Em 2025, a maioria dos portugueses continua a planear gozar férias durante o verão, mas em menor número do que no ano passado. Segundo o estudo Observador Cetelem, 66% afirmam ter intenções de sair para férias, o que representa uma queda de 11 pontos percentuais face a 2024. A descida quebra a tendência de recuperação […]
Em 2025, a maioria dos portugueses continua a planear gozar férias durante o verão, mas em menor número do que no ano passado. Segundo o estudo Observador Cetelem, 66% afirmam ter intenções de sair para férias, o que representa uma queda de 11 pontos percentuais face a 2024. A descida quebra a tendência de recuperação registada desde os anos de pandemia, mas está ainda assim acima dos valores observados entre 2020 e 2022.

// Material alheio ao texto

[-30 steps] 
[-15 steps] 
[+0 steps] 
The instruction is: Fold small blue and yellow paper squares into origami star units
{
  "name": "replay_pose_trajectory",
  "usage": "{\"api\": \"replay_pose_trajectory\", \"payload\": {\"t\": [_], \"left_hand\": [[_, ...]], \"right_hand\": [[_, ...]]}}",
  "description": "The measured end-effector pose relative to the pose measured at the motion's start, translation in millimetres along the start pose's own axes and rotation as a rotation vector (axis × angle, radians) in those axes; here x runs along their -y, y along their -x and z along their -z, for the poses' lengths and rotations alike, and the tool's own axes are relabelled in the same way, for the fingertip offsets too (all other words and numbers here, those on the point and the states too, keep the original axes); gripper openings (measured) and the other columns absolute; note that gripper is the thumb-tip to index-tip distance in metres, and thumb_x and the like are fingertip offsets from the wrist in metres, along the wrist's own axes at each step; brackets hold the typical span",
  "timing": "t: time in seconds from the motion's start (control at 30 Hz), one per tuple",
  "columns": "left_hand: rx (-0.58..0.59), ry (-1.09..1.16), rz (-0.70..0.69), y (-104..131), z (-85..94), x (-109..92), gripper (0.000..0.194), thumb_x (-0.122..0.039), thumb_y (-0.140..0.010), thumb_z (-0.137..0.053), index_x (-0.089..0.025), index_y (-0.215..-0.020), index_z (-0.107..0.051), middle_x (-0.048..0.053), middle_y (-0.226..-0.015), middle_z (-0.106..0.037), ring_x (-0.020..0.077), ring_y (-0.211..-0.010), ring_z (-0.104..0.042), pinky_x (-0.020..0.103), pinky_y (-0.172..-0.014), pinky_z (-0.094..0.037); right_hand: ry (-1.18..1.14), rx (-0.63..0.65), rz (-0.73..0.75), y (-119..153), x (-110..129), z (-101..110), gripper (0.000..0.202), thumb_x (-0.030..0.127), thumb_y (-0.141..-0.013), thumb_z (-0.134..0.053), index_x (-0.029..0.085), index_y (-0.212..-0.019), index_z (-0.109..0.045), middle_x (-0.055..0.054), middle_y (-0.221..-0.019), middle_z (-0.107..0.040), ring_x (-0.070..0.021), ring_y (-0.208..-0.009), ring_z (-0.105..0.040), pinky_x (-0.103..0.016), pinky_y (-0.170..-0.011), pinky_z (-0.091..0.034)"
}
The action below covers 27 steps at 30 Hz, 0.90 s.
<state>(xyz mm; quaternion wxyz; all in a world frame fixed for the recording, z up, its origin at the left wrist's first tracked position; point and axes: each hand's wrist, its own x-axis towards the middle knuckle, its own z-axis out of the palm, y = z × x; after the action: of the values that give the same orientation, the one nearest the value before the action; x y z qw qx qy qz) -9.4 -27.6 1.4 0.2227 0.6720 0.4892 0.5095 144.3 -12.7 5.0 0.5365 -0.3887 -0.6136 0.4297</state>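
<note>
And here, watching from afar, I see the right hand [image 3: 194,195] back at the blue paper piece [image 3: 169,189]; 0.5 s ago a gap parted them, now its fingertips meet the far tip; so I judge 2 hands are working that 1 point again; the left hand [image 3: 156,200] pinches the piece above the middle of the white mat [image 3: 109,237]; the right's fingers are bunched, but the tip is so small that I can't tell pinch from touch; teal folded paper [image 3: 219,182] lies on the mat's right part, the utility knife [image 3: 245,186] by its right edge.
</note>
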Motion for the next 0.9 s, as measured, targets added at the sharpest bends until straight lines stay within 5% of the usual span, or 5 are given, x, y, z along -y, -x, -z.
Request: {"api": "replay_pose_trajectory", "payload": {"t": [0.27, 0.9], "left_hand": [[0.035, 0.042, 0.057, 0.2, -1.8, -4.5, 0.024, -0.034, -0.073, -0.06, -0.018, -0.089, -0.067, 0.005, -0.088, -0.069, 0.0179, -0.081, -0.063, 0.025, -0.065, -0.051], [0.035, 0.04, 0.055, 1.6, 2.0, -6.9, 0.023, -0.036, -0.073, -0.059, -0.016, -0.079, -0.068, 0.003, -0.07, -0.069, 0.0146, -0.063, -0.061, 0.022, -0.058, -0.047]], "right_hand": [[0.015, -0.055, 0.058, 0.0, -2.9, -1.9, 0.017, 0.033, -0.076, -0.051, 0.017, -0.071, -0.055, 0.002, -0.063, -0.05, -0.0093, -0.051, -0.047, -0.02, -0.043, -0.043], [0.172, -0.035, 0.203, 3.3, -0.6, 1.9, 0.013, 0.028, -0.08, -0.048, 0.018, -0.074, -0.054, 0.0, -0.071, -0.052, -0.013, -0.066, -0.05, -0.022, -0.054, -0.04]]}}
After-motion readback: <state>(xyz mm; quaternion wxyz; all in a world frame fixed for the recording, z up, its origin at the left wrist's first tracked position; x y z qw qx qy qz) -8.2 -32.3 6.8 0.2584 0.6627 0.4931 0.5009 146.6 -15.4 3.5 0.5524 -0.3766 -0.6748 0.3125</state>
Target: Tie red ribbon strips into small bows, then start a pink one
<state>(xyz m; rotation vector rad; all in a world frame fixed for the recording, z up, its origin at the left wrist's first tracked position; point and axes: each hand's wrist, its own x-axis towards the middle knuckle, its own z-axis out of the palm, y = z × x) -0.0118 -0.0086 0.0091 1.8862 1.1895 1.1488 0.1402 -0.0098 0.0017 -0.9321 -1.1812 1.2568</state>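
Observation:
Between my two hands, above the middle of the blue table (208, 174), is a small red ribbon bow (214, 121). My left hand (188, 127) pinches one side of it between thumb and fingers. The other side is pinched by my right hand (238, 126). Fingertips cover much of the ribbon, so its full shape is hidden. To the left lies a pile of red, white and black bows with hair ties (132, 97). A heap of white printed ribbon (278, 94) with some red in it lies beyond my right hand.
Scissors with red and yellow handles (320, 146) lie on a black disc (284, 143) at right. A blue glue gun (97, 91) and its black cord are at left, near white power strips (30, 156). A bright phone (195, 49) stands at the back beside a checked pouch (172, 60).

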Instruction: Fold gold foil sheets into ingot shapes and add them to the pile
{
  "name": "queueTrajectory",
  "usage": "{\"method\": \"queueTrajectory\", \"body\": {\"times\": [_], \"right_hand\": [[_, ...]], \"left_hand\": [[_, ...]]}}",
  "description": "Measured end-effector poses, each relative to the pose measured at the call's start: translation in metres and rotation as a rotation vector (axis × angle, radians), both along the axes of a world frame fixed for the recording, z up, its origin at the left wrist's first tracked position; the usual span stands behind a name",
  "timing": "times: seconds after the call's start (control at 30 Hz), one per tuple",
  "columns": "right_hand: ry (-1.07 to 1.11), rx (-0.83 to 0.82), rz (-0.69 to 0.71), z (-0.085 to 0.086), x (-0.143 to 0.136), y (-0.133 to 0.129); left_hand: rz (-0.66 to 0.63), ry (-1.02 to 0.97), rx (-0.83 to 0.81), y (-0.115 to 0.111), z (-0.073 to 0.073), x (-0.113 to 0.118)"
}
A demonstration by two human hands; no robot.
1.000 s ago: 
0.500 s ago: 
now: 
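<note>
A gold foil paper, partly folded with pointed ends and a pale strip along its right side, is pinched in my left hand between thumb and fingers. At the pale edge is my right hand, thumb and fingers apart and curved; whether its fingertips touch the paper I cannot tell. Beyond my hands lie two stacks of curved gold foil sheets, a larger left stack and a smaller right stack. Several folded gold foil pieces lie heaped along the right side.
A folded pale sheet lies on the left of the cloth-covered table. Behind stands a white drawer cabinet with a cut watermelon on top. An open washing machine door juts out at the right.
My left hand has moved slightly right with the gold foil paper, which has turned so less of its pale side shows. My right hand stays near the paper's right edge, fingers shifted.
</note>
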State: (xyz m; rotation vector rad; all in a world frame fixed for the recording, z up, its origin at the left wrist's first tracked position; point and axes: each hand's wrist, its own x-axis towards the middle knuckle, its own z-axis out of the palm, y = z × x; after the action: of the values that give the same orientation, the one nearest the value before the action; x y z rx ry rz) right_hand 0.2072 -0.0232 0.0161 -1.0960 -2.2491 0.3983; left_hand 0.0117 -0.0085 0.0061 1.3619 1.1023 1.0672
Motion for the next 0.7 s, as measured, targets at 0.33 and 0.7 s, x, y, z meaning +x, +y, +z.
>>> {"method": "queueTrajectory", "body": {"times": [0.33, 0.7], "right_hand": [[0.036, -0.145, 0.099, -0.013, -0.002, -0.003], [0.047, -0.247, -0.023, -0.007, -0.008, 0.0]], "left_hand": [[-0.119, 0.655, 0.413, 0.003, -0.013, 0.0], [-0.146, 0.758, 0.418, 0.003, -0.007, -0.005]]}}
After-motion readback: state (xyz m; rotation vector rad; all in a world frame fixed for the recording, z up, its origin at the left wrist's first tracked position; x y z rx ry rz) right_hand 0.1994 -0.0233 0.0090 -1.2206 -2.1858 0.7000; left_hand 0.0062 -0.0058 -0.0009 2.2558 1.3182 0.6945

O dado mais expressivo talvez seja o aumento do número de portugueses que assumem não ter qualquer intenção de fazer férias de verão este ano: duplicou e atinge agora os 15%. A principal razão, sem surpresas, é a falta de condições financeiras, mencionada por 43% dos inquiridos. A par disso, regista-se também uma redução daqueles que tencionam passar férias fora de casa – são agora 66%, menos sete pontos percentuais do que no ano anterior. A contenção orçamental parece estar de volta — ou talvez nunca tenha chegado a ir de férias.
Portugal continua a liderar como destino preferido para os veraneantes nacionais, com o Algarve a manter a habitual primazia. Ainda assim, 35% da população portuguesa tenciona rumar ao estrangeiro, sendo Espanha (35%), França (17%) e Itália (12%) os países mais mencionados. O fator económico continua a ser o mais decisivo na escolha do destino: 40% dos inquiridos indicam o custo como principal critério, seguido da proximidade a familiares e amigos (24%).
O dinheiro que sobra para gelados e espreguiçadeiras
O valor médio que os portugueses planeiam gastar nas férias de verão de 2025 é de 966 euros — uma quebra de cerca de 40 euros face ao ano anterior. A estadia representa a fatia mais significativa do orçamento (475€), seguida da viagem (350€) e das refeições (250€). O lazer, por sua vez, surge no fim da lista, com uma média de 160€, o que poderá sugerir uma maior contenção nas despesas acessórias e um foco no essencial: descansar, mudar de ares e pouco mais.
Para Hugo Lousada, Diretor de Marketing do Cetelem – BNP Paribas Personal Finance Portugal, os números confirmam que a vontade de usufruir do verão se mantém firme, mas mais comedida. «As condições financeiras e o incremento dos preços nos meses de verão são dos principais fatores apontados, pelo que há já um número significativo de portugueses que indicam preferir ir de férias noutra altura do ano», afirma.
A fotografia de 2025 parece clara: a maioria ainda sonha com férias, mas fá-lo com cautela. O verão mantém-se, mas o modo de o viver está mais contido — e cada vez mais adaptado às exigências de um contexto onde o descanso continua essencial, mas nem sempre garantido.